In the formal way we find how many electrons we have (step 1), how many each atom needs (step 2), how many of those are bonding (step 3 & 4), and how many are lone pairs (step 5). This info can then be used to determine the Lewis Dot Structure.

Step 1: Find valence e- for all atoms. Add them together.

H: 1
C: 4
N: 5

Total=10

## Total Number Of Valence Electrons In Hydrogen

Step 2: Find octet e- for each atom and add them together.

H: 2
C: 8
N: 8

Total=18

## Amount Of Valence Electrons In Hydrogen

Step 3: Find the bonding e-. Subtract step 1 total from step 2

18-10=8e-

Step 4: Find number of bonds by dividing the number of bonding electrons by
2 (because each bond is made of 2 e-)

8e-/2 = 4 bonds

Step 5: The rest are nonbonding pairs. Subtract bonding electrons (step 3) from valence electrons (step 1).

10-8= 2e-= 1 lone pair

Use information from step 4 and 5 to draw the HCNLewis structure.

## Lewis structure of HCN

Alternatively a dot method can be used to draw the HCN Lewis structure.

Calculate the total valence electrons in the molecule. H: 1
C: 4
N: 5

Total=10

Remember, uncharged carbon likes to have four bonds and no lone pairs. Uncharged nitrogen has three bonds and one lone pair. Hydrogen has one bond and no lone pairs.

Put carbon in the center and arrange hydrogen and nitrogen atoms on the sides. Arrange electrons until both carbon and nitrogen get a triple bond (giving an octet) and hydrogen has 2. This will put a lone pair on nitrogen.

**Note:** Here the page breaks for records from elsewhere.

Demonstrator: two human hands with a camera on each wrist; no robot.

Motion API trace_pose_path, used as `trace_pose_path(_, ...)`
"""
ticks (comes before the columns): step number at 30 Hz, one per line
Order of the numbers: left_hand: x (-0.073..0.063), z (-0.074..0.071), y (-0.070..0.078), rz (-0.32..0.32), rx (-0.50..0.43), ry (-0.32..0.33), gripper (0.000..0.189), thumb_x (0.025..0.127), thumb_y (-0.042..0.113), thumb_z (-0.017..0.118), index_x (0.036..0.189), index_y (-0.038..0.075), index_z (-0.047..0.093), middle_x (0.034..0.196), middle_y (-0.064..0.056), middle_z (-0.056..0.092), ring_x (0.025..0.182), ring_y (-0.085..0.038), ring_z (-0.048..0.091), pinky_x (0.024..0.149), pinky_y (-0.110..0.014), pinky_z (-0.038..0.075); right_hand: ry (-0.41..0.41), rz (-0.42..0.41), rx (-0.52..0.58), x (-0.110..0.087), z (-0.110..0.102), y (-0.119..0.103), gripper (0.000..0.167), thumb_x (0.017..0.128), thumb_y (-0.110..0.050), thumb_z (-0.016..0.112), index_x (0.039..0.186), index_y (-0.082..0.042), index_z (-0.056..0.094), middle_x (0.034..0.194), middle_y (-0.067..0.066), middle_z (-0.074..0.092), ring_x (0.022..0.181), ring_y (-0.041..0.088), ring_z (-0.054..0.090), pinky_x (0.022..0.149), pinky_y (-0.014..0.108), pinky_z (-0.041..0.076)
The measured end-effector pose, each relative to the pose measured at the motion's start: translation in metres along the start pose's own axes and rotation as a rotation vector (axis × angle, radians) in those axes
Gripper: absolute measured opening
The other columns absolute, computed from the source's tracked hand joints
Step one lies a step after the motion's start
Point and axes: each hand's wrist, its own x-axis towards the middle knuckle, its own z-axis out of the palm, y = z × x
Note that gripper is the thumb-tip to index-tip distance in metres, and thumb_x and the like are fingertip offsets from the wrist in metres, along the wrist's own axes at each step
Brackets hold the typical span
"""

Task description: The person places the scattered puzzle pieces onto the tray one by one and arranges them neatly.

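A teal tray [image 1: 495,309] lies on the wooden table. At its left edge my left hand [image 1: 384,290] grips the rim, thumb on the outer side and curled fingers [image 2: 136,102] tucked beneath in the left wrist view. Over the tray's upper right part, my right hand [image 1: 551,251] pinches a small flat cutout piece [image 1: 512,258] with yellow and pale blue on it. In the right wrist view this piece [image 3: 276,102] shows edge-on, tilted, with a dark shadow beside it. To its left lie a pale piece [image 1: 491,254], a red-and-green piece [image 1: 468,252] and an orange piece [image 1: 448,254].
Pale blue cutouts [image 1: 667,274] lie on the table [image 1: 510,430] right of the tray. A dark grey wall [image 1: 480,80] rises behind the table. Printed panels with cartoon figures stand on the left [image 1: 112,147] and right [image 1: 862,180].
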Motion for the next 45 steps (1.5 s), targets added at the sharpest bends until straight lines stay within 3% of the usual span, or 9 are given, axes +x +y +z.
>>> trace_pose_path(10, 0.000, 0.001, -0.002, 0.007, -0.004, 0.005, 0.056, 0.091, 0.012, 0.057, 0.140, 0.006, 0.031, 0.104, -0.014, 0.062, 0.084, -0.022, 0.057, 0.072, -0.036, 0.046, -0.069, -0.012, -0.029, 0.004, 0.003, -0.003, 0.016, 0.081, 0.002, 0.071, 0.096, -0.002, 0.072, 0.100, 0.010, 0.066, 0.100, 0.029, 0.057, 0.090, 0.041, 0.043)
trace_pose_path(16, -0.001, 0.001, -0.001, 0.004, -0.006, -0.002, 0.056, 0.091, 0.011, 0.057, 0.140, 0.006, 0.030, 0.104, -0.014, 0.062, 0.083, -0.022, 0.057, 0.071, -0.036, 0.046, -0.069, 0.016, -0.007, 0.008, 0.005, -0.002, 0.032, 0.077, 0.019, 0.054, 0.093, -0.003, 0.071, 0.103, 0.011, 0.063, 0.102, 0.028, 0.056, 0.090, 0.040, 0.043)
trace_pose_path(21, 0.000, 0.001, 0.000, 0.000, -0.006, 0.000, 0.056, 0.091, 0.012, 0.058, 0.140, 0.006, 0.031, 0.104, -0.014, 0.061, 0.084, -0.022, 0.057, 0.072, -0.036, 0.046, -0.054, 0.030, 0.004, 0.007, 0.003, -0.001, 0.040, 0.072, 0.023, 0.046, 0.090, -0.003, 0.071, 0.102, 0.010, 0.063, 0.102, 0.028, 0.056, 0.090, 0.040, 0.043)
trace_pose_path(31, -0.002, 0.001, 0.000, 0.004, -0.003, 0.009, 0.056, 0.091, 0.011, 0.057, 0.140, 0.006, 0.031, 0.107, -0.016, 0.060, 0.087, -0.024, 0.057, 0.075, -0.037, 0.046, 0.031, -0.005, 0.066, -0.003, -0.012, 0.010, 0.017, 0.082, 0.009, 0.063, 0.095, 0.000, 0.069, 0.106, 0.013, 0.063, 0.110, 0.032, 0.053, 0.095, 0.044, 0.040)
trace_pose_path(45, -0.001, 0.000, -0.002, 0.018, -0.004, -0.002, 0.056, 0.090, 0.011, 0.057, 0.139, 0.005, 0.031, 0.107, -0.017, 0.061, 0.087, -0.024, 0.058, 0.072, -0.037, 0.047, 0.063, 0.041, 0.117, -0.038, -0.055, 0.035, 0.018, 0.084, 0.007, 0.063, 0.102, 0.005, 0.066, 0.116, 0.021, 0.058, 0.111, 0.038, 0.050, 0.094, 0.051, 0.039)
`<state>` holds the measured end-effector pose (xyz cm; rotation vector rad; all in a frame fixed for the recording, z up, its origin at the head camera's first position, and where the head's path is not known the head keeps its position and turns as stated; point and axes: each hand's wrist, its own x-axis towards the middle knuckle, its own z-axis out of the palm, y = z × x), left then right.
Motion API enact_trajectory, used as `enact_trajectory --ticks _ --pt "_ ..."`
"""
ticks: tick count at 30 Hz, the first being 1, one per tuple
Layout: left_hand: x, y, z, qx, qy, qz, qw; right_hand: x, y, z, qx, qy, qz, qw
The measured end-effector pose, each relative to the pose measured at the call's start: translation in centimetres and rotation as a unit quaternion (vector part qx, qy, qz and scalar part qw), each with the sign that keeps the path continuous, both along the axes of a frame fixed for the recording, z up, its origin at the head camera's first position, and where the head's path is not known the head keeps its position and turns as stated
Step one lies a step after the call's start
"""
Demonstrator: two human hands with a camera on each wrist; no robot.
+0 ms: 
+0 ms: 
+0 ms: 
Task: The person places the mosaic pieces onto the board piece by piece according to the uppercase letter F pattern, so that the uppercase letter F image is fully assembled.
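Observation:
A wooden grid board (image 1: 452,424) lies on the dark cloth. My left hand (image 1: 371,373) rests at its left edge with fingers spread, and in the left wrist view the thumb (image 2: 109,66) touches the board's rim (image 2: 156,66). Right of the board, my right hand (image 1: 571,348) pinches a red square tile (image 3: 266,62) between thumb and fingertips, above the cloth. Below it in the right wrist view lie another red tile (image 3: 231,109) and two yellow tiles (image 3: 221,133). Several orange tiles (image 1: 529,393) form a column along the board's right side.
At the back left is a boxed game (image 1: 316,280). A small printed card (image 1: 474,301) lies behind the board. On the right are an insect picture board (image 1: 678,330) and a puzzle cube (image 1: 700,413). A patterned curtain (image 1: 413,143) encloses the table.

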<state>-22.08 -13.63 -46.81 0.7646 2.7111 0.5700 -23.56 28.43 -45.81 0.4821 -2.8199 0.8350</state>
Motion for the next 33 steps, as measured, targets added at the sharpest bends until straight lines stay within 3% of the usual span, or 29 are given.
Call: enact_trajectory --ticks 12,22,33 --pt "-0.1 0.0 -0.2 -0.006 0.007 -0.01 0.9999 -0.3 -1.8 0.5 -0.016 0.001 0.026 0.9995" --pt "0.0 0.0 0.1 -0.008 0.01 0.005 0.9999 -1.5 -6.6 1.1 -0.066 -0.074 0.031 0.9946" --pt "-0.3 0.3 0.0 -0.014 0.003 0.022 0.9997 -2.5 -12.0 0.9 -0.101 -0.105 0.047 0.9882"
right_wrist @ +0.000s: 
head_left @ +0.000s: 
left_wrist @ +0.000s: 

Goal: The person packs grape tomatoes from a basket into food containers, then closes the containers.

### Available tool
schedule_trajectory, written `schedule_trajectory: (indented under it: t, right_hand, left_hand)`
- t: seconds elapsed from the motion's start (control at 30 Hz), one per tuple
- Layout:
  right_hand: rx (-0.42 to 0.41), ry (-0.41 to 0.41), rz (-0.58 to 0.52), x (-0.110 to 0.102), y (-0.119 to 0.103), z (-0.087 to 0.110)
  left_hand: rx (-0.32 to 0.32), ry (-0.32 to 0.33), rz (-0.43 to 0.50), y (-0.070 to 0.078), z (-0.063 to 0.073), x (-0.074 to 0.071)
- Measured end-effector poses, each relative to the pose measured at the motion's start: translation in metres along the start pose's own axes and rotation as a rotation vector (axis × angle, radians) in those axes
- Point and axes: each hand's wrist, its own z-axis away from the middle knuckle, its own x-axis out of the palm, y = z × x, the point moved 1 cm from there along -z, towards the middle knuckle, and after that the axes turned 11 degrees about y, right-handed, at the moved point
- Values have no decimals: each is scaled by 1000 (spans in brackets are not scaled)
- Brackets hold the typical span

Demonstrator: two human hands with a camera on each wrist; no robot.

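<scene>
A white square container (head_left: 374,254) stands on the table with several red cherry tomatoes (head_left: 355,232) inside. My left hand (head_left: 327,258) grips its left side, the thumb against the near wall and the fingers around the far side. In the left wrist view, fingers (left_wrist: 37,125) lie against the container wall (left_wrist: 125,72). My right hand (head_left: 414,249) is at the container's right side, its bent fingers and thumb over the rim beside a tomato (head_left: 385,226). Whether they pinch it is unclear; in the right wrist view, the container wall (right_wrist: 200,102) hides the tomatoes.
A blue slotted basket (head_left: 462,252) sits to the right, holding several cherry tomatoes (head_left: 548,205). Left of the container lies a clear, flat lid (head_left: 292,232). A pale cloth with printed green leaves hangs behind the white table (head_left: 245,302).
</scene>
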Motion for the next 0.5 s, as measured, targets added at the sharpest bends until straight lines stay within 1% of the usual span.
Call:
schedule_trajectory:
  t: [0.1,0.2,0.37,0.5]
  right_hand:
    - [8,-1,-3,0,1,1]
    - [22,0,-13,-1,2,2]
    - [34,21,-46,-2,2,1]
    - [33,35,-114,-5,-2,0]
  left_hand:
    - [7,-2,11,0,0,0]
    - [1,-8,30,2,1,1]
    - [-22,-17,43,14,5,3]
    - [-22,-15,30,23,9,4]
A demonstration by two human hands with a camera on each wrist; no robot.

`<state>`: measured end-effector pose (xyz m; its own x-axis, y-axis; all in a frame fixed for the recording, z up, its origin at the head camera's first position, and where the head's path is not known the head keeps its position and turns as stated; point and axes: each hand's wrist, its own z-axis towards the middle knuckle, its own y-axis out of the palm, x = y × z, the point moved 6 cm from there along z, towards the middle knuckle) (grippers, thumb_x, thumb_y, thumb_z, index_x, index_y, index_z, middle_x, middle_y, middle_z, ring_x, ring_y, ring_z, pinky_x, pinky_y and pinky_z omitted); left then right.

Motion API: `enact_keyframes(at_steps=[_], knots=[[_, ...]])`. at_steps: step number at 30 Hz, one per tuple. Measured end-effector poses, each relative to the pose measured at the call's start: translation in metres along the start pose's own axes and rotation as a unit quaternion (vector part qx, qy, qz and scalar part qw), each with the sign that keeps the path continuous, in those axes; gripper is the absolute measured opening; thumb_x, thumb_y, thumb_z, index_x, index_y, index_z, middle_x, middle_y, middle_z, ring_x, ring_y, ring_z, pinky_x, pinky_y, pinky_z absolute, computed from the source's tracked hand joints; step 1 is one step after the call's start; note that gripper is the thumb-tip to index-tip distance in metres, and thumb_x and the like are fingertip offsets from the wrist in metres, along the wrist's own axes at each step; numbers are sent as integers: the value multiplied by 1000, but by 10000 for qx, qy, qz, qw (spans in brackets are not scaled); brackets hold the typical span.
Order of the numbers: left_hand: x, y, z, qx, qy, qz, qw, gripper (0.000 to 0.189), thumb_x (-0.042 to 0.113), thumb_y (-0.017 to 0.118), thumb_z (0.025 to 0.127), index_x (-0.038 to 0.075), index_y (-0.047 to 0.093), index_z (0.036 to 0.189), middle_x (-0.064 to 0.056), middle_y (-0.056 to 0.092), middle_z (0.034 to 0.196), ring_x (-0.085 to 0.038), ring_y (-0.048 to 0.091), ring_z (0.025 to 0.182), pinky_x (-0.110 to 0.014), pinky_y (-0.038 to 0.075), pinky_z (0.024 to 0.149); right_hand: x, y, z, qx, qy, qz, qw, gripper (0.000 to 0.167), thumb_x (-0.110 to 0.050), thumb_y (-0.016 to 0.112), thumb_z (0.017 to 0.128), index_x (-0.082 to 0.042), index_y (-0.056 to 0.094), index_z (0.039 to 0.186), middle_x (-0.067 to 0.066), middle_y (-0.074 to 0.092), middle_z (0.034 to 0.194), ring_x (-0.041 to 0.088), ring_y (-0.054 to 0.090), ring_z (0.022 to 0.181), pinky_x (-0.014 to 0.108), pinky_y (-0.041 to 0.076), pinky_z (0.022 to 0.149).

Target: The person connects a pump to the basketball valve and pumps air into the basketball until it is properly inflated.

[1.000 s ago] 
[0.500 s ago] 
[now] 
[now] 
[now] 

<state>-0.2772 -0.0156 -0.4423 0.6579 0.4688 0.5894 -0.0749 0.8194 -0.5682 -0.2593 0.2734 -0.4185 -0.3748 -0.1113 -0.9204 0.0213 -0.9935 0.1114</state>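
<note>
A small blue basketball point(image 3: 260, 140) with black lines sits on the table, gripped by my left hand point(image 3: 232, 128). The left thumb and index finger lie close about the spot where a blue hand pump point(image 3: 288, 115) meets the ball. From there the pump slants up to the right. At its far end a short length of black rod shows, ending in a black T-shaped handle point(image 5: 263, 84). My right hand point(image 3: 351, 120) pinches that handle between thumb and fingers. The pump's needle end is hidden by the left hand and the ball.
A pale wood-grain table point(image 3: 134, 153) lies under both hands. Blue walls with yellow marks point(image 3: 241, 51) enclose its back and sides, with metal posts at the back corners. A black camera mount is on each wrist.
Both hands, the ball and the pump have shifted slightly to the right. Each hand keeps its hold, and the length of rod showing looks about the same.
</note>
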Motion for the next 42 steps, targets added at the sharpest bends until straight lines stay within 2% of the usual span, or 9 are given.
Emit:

## Number Of Valence Electrons List

A brief closing summary: The Lewis structure is used to represent bonding in a molecule, whether that be covalent or ionic. Covalent bonds are formed by sharing electrons between the atoms and are stronger than ionic bonds, which are much more of an electrostatic interactions. Most Lewis structures you encounter will be covalent bonds. Most Lewis structures will follow the octet rule, which states that the outer (valence) shell is stable when it has eight electrons. There are MANY exceptions to this rule, but it should be used as a general guide for creating Lewis structures.